The answer must consist only of the lines from the line with "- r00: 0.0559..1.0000" to the line with "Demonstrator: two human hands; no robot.", both included, exactly as they stand below.

• **Source data**:
=====

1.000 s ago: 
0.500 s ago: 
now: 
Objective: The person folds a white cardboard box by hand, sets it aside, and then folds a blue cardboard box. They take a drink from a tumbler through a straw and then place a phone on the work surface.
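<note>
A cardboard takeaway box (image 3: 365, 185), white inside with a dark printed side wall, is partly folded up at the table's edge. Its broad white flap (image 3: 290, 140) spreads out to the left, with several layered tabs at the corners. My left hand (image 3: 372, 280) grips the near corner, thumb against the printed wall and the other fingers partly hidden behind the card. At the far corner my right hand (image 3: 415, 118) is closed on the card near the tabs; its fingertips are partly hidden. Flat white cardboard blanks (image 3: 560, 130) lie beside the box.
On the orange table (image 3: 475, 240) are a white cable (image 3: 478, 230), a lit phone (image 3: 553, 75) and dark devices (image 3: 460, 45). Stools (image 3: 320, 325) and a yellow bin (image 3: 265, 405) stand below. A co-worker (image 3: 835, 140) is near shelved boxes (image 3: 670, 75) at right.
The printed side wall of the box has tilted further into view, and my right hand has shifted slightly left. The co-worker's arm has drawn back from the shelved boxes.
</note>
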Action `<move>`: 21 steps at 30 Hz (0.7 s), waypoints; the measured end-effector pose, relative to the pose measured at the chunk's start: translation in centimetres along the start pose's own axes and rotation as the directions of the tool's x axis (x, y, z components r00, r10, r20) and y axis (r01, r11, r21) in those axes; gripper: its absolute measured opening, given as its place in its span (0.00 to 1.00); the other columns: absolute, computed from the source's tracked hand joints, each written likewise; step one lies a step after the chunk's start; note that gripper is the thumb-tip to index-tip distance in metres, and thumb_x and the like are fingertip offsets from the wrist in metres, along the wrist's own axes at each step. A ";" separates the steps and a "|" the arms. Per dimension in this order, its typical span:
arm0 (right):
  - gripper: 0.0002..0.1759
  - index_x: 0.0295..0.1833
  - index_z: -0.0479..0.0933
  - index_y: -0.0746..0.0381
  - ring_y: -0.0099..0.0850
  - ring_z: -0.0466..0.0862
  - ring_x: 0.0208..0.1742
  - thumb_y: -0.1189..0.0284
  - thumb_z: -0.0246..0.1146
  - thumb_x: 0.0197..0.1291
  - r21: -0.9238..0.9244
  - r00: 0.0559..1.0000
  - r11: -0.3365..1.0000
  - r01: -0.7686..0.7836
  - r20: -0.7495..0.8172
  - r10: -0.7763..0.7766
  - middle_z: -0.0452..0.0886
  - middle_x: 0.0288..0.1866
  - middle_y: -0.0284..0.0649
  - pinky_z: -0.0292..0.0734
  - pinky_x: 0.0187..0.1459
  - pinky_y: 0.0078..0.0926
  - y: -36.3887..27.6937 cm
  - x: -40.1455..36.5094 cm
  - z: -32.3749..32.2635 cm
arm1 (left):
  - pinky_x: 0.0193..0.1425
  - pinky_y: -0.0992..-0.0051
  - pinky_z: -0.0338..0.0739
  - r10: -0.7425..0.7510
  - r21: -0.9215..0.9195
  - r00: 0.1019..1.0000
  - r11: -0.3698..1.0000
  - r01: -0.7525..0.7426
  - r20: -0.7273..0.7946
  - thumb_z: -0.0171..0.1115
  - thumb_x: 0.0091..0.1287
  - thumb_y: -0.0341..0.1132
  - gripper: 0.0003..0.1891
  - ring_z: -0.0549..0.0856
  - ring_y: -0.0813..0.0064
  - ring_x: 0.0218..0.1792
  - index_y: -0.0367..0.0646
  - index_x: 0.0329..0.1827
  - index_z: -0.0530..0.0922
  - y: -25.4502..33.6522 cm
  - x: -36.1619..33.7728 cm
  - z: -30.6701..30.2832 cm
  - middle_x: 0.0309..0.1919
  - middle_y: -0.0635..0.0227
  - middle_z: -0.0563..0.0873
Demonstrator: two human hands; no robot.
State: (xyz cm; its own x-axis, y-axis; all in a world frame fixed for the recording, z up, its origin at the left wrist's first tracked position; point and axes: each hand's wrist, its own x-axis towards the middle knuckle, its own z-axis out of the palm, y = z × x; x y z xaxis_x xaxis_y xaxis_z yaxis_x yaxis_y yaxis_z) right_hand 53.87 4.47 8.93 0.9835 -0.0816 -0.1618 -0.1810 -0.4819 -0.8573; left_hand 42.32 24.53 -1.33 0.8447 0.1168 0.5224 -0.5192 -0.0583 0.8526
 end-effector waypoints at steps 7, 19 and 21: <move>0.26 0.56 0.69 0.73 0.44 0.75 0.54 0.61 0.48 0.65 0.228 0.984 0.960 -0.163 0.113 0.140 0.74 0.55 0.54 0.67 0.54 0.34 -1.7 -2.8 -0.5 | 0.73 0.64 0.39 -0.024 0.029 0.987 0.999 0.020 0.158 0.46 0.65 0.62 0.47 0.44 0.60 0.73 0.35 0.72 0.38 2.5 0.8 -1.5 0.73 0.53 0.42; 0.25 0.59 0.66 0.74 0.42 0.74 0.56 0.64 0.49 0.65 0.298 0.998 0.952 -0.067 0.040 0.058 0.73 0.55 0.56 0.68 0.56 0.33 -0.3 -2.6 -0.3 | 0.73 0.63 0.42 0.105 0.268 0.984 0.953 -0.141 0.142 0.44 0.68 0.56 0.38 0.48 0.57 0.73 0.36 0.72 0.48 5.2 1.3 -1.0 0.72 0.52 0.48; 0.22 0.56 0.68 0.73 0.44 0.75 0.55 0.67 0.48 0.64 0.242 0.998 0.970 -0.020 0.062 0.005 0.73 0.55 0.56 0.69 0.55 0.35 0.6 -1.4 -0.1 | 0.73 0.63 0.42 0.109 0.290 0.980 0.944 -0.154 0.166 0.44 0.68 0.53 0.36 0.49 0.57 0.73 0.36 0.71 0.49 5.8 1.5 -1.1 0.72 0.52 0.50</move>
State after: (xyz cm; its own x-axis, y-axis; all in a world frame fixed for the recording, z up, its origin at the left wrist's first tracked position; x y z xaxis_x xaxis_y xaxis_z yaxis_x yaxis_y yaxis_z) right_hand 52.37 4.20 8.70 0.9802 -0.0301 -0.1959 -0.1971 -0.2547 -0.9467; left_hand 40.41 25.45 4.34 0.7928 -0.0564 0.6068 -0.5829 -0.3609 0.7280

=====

• **Answer to this task**:
  - r00: 0.0559..1.0000
  - r11: -0.3365..1.0000
  - r01: -0.7686..0.7836
  - r20: -0.7495..0.8172
  - r10: -0.7763..0.7766
  - middle_z: -0.0452..0.0886
  - middle_x: 0.0288..0.1866
  - middle_y: -0.0284..0.0649
  - pinky_z: -0.0292..0.0734
  - pinky_x: 0.0187..0.1459
  - pinky_y: 0.0078..0.0926
  - y: -36.3887..27.6937 cm
  - x: -40.1455..36.5094 cm
  - z: -32.3749..32.2635 cm
arm1 (left):
  - pinky_x: 0.0193..0.1425
  - pinky_y: -0.0992..-0.0051
  - pinky_z: -0.0338..0.0739
  - r10: -0.7425..0.7510
  - r21: -0.9215..0.9195
  - r00: 0.1019..1.0000
  - r11: -0.3698..1.0000
  - r01: -0.7525..0.7426
  - r20: -0.7273..0.7946
  - thumb_z: -0.0171..0.1115
  - thumb_x: 0.0091..0.1287
  - thumb_y: -0.0341..0.1132
  - gripper: 0.0003..0.1891
  - ring_z: -0.0549..0.0856
  - ring_y: -0.0813..0.0064
  - ring_x: 0.0218..0.1792
  - index_y: -0.0367..0.0646
  - index_x: 0.0329..0.1827
  - index_z: -0.0530..0.0922
  - y: -25.4502..33.6522 cm
  - x: -36.1619..33.7728 cm
  - z: -30.6701..30.2832 cm
  - middle_x: 0.0309..0.1919
  - middle_y: -0.0635..0.0227
  - middle_z: -0.0563..0.0873
Demonstrator: two human hands; no robot.

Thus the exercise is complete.